▶ _Work instruction_: Only the lines below starting at the one containing "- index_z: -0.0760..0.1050" and ending at the one containing "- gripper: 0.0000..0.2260" belong in the answer, each copied exactly.
******
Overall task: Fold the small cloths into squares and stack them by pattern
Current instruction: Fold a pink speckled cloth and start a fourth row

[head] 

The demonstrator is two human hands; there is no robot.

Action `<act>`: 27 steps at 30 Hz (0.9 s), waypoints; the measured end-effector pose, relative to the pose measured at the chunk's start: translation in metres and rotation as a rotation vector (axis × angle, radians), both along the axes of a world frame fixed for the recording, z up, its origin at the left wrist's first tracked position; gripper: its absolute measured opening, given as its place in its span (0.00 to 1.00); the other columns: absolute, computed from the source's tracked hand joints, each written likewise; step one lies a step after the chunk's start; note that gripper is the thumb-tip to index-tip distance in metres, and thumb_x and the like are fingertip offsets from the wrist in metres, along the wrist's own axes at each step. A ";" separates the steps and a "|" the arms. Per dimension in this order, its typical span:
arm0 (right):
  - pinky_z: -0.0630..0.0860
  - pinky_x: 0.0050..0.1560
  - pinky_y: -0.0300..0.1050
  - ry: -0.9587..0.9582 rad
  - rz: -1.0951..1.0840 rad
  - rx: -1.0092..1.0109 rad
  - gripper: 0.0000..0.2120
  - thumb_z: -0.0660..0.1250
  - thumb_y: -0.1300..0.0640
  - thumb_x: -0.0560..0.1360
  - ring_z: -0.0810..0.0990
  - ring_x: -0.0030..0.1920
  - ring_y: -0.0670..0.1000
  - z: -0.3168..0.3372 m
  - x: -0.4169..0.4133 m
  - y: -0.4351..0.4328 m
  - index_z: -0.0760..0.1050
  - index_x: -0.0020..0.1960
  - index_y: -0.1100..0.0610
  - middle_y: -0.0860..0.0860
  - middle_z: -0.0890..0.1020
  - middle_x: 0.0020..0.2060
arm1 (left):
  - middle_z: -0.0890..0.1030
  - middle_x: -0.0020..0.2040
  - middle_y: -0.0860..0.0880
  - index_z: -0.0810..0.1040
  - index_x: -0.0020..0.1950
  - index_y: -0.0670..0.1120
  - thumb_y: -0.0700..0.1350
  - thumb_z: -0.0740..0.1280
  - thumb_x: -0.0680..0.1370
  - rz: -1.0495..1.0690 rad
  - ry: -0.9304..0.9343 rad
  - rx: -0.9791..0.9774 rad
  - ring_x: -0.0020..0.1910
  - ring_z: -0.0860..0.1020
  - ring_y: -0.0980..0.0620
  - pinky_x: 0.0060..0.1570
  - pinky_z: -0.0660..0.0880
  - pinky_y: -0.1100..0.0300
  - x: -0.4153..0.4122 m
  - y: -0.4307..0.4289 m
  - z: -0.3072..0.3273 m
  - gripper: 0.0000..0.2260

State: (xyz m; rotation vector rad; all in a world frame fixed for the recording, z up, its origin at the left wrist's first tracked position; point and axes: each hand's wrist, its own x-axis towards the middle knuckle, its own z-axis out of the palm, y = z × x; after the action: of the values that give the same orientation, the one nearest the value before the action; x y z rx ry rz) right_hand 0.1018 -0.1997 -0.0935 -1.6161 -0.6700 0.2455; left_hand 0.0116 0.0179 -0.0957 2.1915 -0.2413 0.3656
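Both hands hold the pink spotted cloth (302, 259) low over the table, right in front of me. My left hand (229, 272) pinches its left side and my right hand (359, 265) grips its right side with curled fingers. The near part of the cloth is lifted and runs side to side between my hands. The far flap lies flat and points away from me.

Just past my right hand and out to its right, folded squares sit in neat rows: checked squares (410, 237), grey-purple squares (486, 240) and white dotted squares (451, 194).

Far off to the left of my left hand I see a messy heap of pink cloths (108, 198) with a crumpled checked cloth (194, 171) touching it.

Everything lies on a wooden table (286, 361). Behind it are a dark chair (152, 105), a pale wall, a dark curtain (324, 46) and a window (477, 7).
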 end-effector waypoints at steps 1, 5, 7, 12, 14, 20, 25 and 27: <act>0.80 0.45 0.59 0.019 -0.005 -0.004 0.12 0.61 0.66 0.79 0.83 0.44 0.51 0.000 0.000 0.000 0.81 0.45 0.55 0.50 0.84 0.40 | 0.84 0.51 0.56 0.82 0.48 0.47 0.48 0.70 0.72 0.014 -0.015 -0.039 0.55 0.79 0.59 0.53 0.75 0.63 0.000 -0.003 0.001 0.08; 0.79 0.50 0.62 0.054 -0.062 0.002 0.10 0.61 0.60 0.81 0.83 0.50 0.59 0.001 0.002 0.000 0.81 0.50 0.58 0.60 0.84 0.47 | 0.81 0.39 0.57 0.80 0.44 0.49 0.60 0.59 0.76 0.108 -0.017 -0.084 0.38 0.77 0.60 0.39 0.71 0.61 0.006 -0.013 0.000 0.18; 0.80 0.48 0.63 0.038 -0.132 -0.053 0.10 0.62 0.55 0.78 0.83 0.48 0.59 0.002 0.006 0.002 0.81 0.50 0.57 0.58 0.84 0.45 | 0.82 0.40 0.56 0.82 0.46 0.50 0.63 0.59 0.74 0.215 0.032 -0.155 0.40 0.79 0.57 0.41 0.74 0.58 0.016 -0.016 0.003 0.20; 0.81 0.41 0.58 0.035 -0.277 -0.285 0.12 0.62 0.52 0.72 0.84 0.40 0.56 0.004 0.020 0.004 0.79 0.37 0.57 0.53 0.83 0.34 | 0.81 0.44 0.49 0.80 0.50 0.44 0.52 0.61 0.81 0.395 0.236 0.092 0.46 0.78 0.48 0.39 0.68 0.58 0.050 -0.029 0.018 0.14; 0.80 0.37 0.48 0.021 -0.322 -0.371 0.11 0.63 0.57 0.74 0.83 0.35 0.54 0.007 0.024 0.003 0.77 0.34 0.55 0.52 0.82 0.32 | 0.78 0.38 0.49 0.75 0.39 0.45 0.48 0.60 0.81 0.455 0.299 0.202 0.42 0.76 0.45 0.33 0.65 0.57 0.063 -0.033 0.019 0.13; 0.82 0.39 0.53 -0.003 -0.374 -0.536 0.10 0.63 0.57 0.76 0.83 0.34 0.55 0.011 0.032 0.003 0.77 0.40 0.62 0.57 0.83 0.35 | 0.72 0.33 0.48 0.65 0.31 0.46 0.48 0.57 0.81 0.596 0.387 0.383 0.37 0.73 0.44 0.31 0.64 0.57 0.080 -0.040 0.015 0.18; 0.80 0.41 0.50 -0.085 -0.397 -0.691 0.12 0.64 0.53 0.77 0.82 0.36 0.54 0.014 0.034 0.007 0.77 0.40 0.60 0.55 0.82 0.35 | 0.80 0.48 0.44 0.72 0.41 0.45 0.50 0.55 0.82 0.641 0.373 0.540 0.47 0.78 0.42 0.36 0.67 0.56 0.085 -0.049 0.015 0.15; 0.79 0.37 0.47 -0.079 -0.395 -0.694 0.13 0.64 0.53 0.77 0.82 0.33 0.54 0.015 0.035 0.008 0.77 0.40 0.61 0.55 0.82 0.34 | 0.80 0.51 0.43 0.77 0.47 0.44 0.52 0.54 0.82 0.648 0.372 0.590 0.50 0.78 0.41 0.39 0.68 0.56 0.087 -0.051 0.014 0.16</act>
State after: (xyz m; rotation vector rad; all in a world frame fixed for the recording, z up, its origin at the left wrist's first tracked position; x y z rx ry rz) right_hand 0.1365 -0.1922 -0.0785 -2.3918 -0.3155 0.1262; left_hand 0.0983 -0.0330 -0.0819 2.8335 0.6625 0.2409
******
▶ _Response to the exercise_:
  - index_z: -0.0760..0.1050
  - index_x: -0.0020..0.1960
  - index_y: -0.1100..0.0610
  - middle_y: -0.0860..0.0860
  - middle_z: -0.0890..0.1020
  - middle_x: 0.0020..0.2060
arm1 (left):
  - middle_z: -0.0890..0.1030
  - middle_x: -0.0020..0.2040
  - middle_y: -0.0860..0.0880
  - index_z: -0.0810..0.1040
  - index_x: -0.0020..0.1950
  - index_y: -0.0670..0.1120
  - thumb_y: -0.0700..0.1350
  - thumb_z: -0.0740..0.1280
  - thumb_x: -0.0680..0.1370
  - rz: -1.0495..1.0690 rad
  - ry: -0.9304..0.9343 rad
  - rx: -0.9791..0.9774 rad
  - ring_x: -0.0020..0.1910
  - ring_z: -0.0860..0.1020
  - ring_y: -0.0980..0.0620
  - pinky_x: 0.0060..0.1570
  - pinky_z: -0.0660..0.0880
  - pinky_y: -0.1100..0.0300
  - x: -0.4153..0.4122 m
  - y: -0.4307..0.4289 m
  - z: -0.3072..0.3273 m
  - gripper: 0.0000..0.2260

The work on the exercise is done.